Некоторое время все трое молчат. Мазунин пристально смотрит в лицо Симы. Она отвечает ему испуганным взглядом. Глаза ее начинают наполняться слезами, и она отворачивается, чтобы скрыть их. Ее плечи вздрагивают. Чувствуется, что Сима сдерживается из последних сил.
— Я ненавижу… Всегда ненавидела эту жизнь. И эту землю… где люди тупеют, превращаются в зверей. И этот хлеб, из-за которого убивали камнями мальчишку… Ты не видел, как они его… по худым ребрам…
— Как же ты жила… вот так? — переводя взгляд на слабое станционное зарево, глухо спрашивает Тимофей.
— А что было делать? Жить и ждать, когда земля высосет из тебя все соки… Не могу… Не хочу… Теперь знаю, что делать. Я уеду…
И снова некоторое время все молчат подавленно.
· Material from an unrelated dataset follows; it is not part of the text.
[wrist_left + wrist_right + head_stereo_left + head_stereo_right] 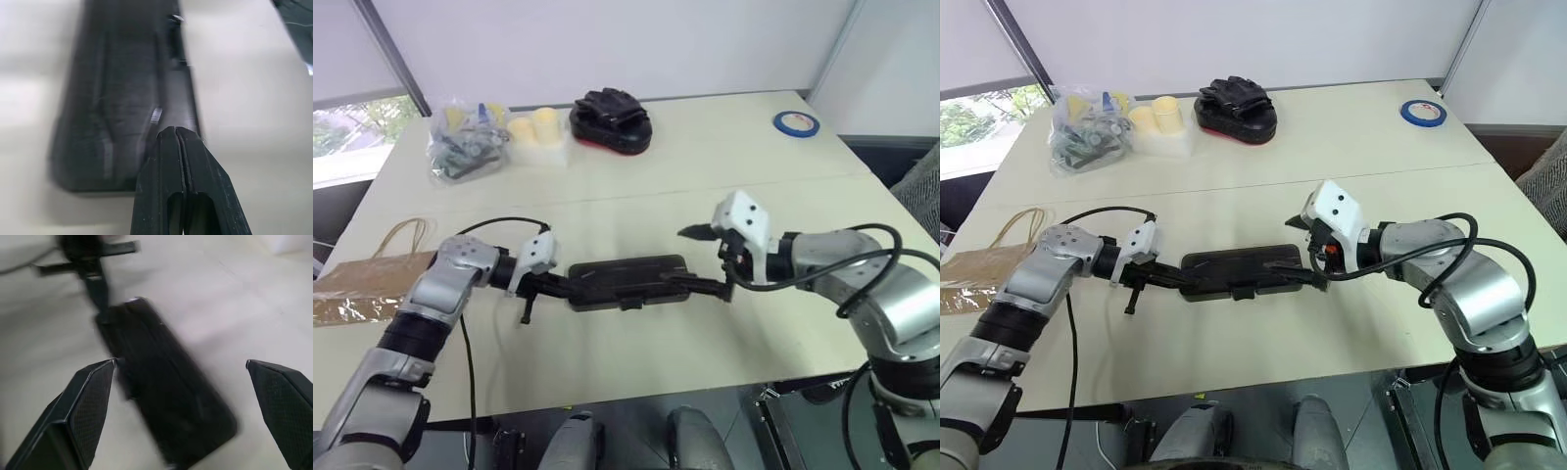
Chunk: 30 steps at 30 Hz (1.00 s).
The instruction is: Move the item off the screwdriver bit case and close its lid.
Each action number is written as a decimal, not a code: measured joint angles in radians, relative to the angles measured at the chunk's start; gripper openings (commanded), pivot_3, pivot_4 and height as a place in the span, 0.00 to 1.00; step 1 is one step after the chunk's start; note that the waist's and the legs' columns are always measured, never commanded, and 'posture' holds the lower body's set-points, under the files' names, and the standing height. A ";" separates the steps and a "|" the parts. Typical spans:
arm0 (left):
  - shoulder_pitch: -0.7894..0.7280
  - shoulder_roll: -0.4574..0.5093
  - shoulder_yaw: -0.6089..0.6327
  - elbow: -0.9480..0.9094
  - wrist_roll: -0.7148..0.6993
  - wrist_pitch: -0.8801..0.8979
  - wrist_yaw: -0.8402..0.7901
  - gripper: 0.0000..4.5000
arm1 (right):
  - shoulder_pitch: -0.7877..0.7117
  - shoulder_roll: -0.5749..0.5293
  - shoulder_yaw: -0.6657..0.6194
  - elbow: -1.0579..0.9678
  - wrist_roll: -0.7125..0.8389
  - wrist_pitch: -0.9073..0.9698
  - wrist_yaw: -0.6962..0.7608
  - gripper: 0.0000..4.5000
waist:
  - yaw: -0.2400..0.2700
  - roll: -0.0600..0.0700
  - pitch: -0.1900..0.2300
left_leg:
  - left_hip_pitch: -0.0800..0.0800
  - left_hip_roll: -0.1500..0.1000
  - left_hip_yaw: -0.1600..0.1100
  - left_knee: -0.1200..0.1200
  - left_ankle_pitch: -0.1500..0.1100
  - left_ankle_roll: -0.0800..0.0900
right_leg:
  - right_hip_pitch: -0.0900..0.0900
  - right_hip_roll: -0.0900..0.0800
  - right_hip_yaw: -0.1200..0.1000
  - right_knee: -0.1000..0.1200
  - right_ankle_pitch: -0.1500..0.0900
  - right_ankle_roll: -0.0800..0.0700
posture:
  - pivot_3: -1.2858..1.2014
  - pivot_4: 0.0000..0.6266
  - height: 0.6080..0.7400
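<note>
With the lid [626, 271] down, the pinched-shut left tool [551, 285] should press its end while the wide-open, empty right tool [705, 259] steadies the case [1239, 279]

kraft paper bag [367, 279]: cut by left edge, mid-left of frame | screwdriver bit case [164, 404]: motion-blurred in right wrist view, latch state unreadable | clear bag [465, 142] upper left: contents too small to tell
</note>
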 measured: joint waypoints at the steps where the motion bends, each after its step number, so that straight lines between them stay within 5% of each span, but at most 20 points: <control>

— А мое счастье здесь, — наконец, не отрывая взгляда от слабого электрического зарева, ломким баском говорит Тимофей. — А ты что молчишь, Степан?
— Чего тут говорить, — бурчит Степка. — Пусть Серафима как знает. А мы в городе ничего не забыли… Все дела наши здесь.
Тимофей снимает худой сапог, туго-натуго выжимает носок и портянку, снова натягивает на окоченевшую ногу. Все тело его теперь знобит, и он едва удерживается, чтобы не стучать зубами.
Белая, скудная луна скрылась за рваные тучи. В Чадновке ни звука, ни огонька. Даже паровозов не слышно. Подошел колченогий сторож пожарки.
— Как тут тревожно у вас. Где же люди? — спросила Сима у сторожа.
— А ноне так. Ставни закроют, на ночь попрячутся. Глухо кругом.
И в самом деле. Тишина была мертвая, влажная, убитая.